October 7, 2022 – The Debtors filed a Revised Chapter 11 Plan of Reorganization and a related Disclosure Statement [Docket Nos. 1318 and 1320, respectively]; and separately filed redlines of each showing changes to the versions filed on September 9, 2022 [Docket Nos. 1319 and 1322, respectively]. The revised Disclosure Statement now attaches the Debtors' Liquidation Analysis (see below) and Financial Projections.

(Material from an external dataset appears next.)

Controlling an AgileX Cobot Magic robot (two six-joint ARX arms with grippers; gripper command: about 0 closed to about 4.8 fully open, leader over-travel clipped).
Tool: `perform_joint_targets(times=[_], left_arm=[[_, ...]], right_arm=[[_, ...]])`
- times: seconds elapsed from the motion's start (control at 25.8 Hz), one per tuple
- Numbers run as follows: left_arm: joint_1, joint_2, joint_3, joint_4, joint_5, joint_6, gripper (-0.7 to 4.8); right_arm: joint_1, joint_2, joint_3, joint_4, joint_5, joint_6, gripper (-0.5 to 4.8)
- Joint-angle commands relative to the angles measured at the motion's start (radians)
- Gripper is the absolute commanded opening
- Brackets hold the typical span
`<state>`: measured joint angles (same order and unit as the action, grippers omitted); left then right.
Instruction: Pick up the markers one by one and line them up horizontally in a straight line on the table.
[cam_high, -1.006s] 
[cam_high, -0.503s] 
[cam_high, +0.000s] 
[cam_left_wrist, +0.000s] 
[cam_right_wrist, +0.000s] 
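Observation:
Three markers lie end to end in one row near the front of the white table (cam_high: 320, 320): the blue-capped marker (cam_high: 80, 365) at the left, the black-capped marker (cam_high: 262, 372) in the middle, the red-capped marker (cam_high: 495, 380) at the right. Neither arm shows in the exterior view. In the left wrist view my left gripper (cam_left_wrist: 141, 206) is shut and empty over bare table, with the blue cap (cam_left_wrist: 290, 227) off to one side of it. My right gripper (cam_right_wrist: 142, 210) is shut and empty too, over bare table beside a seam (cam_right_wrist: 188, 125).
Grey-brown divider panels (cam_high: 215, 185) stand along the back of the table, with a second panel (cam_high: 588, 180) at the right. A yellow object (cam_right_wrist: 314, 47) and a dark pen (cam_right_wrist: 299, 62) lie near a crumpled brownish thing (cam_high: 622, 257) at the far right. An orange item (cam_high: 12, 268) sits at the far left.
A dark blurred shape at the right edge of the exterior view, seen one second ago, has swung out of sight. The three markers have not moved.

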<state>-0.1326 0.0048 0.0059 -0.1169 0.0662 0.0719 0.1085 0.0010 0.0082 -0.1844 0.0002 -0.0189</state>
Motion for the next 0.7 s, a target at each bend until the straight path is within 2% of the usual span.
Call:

The substantially amended Disclosure Statement also, inter alia, (i) updates on various legal proceedings/adversary proceedings, (ii) adds a debtor-by debtor breakdown of projected recoveries for Unsecured Notes Claims (Class 4) and General Unsecured Claims (Class 5), (iii) adds language as to TEC Global Settlement at (p.8), (iv) adds language as to TES’ Investment in Cumulus (p.36), (v) adds language as the Internal Investigation (p. 56), (vi) adds language as to Creditors’ Committee’s Challenge Rights (p.64), (vii) inserts disclosure as to compensation arrangements with the Debtors' Executive Vice President of Restructuring in Leonard Lobiondo (p. 76), (viii) updates on the Debtors' sale process (p.77). (ix) adds disclosure as to Cumulus Settlement (p. 84) and (ix) adds enhanced disclosure on value (p.123).

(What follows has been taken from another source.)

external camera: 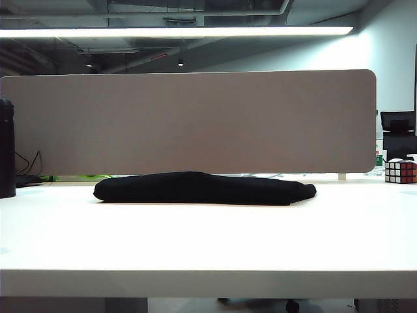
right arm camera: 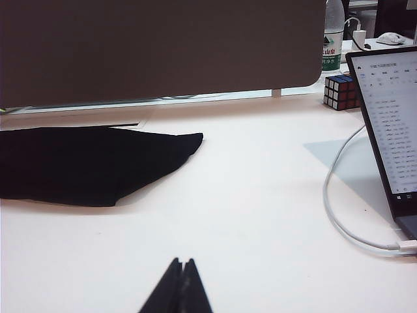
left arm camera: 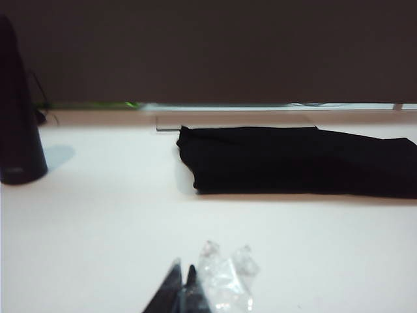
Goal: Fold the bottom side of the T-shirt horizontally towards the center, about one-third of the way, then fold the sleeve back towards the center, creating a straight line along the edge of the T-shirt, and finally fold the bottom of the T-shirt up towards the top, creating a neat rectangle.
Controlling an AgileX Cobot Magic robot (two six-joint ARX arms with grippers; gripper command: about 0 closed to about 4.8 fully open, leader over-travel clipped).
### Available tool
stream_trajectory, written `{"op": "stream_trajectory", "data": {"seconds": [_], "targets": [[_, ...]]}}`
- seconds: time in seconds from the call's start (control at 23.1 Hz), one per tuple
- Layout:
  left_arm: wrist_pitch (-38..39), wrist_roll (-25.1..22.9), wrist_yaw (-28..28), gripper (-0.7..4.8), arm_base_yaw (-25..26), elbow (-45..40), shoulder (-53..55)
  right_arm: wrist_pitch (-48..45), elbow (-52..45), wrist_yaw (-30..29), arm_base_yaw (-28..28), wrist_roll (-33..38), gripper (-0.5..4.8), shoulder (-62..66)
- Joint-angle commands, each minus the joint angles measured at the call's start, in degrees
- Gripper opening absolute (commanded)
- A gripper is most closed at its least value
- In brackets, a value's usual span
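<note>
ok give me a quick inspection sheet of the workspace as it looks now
surface: white table, bare in front.
job's things: black fabric T-shirt lying folded into a long flat bundle mid-table.
clutter: multicoloured Rubik's cube far right; dark cylindrical bottle far left; crumpled clear plastic near left claw; open laptop.
grippers: left claw shut, empty, short of the shirt; right claw shut, empty.
cables: white cable running to the laptop.
surroundings: grey partition panel behind the table.
</note>
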State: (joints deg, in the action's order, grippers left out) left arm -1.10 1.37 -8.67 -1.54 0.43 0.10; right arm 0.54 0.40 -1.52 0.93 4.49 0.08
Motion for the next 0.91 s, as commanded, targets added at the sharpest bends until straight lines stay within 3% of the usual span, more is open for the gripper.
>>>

See below for more on new language as to Weil's internal investigation, sale process, benefits of Plan Settlements (to counter creditors' committee argument that it may have causes of action to pursue) and valuation.
On May 9th, Talen Energy Supply LLC and 71 affiliated debtors (together, “TES*” or the “Debtors”) filed for Chapter 11 protection noting estimated assets between $10.0bn and $50.0bn; and estimated liabilities between $10.0bn and $50.0bn ($4.46bn of funded debt). At filing, the Allentown, Pennsylvania based Debtors, “one of the largest* competitive power generation and infrastructure companies in North America,” noted that liquidity constraints had left them unable to redeem their 2021 notes or post additional collateral as required under hedging arrangements (the latter hitting $451.0mn in October 2021).

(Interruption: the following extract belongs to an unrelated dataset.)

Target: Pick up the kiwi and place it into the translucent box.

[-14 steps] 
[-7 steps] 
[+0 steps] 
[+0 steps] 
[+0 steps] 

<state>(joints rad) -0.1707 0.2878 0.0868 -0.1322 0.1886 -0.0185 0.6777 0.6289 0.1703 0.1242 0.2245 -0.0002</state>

*TES owns and/or controls approximately 13,000 Megawatts of generating capacity in wholesale U.S. power markets, principally in the Mid-Atlantic, Texas and Montana. In December 2016, the Debtors became wholly owned by affiliates of Riverstone Holdings LLC (“Riverstone”).
Overview of the Plan
The Revised Disclosure Statement [Docket No. 1320] states, “The Plan provides for a comprehensive restructuring (the ‘Restructuring’) pursuant to either (i) a debt-for-equity exchange in which the equity of New Parent will be distributed to Holders of Unsecured Notes Claims and General Unsecured Claims on account of their Claims and to Holders of Unsecured Notes Claims and General Unsecured Claims that participate in the Rights Offering (the ‘Equitization Transaction’); or (ii) one or more sale transactions in which one or more third-party bidder(s) will acquire either the equity of New Parent or all or substantially all of the Debtors’ assets, including the equity in the Debtors’ subsidiaries (a ‘Sale Transaction’).
Under the terms of the [restructuring support agreement (the ‘RSA’)], the Debtors may solicit, initiate, facilitate, encourage, develop and negotiate one or more alternative restructuring proposals from third parties (an ‘Alternative Restructuring’), including a potential Sale Transaction, and may toggle to a Sale Transaction if certain conditions are met, as described more fully below. In the event an actionable Sale Transaction does not occur, the Debtors believe the Equitization Transaction provided for in the RSA and the Plan will maximize value and allow the Debtors’ business to reorganize with a substantially reduced debt load and increase their cash flow on a go-forward basis.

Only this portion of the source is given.